= Caroline Anthonypillai =

Caroline Anthonypillai (born Dona Caroline Rupasinghe Gunawardena; 8 October 1908 – 7 July 2009) was the wife of S. C. C. Anthonypillai, a Sri Lankan union organizer and Indian politician. An activist in her own right, she was eulogized as a "leading light of the leftist movement".

==Early life==
Caroline (born Dona Caroline Rupasinghe Gunawardena) was born on 8 October 1908, in Avissawella to Don Jakolis Rupasinghe Gunawardena, a headman of the village and British agent, and his wife. She had eight siblings, including Philip Gunawardena.

After her father was arrested by the British during communal roundups, she was sent to a Buddhist girls' school, where she gained nationalist views. After completing her studies, she went back to her village to teach at a Buddhist school.
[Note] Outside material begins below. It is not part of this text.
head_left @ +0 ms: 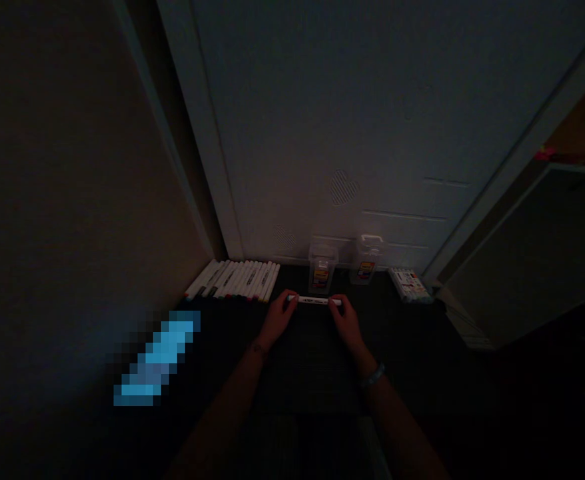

She was asked to teach Sinhala to Anthonypillai, one of many Tamils who decided to join the labor movement. Though he was a Tamil Christian and she was a Sinhala Buddhist, and she was six years older than he was, they married in 1939 and had four children.

==Pre-war activism==
In 1931, she began to work on political campaigns, and helped her brother contest a close election, which deepened her resolve for social justice. She also participated in protests to gain equal rights for Ceylonese soldiers of World War I, who were neglected by the colonial government. In 1935, she helped found the Lanka Sama Samaja Party (Sri Lanka's first political party) with her brothers, Harry, Philip, and Robert. After their marriage, Anthonypillai and Caroline went to the Hill Country to organize Tamil labor groups.

==Wartime activism==
As an avid Trotskyist, Caroline and Anthonypillai opposed the war as an example of imperialism, and the British government cracked down on the LSSP.

In 1942, Caroline joined her husband in Madurai, India, where they continued their path of resistance. After her brother was arrested in Mumbai, Caroline fled back to Sri Lanka to protect her two children.

==Post-war activism==
Anthonypillai and Caroline then moved back to Madurai to become union leaders. She organized many marches for the mill workers of Madurai, which led to many of the union's demands being met. As crackdowns occurred, Caroline used ingenious methods of dispensing information to subvert the crackdowns.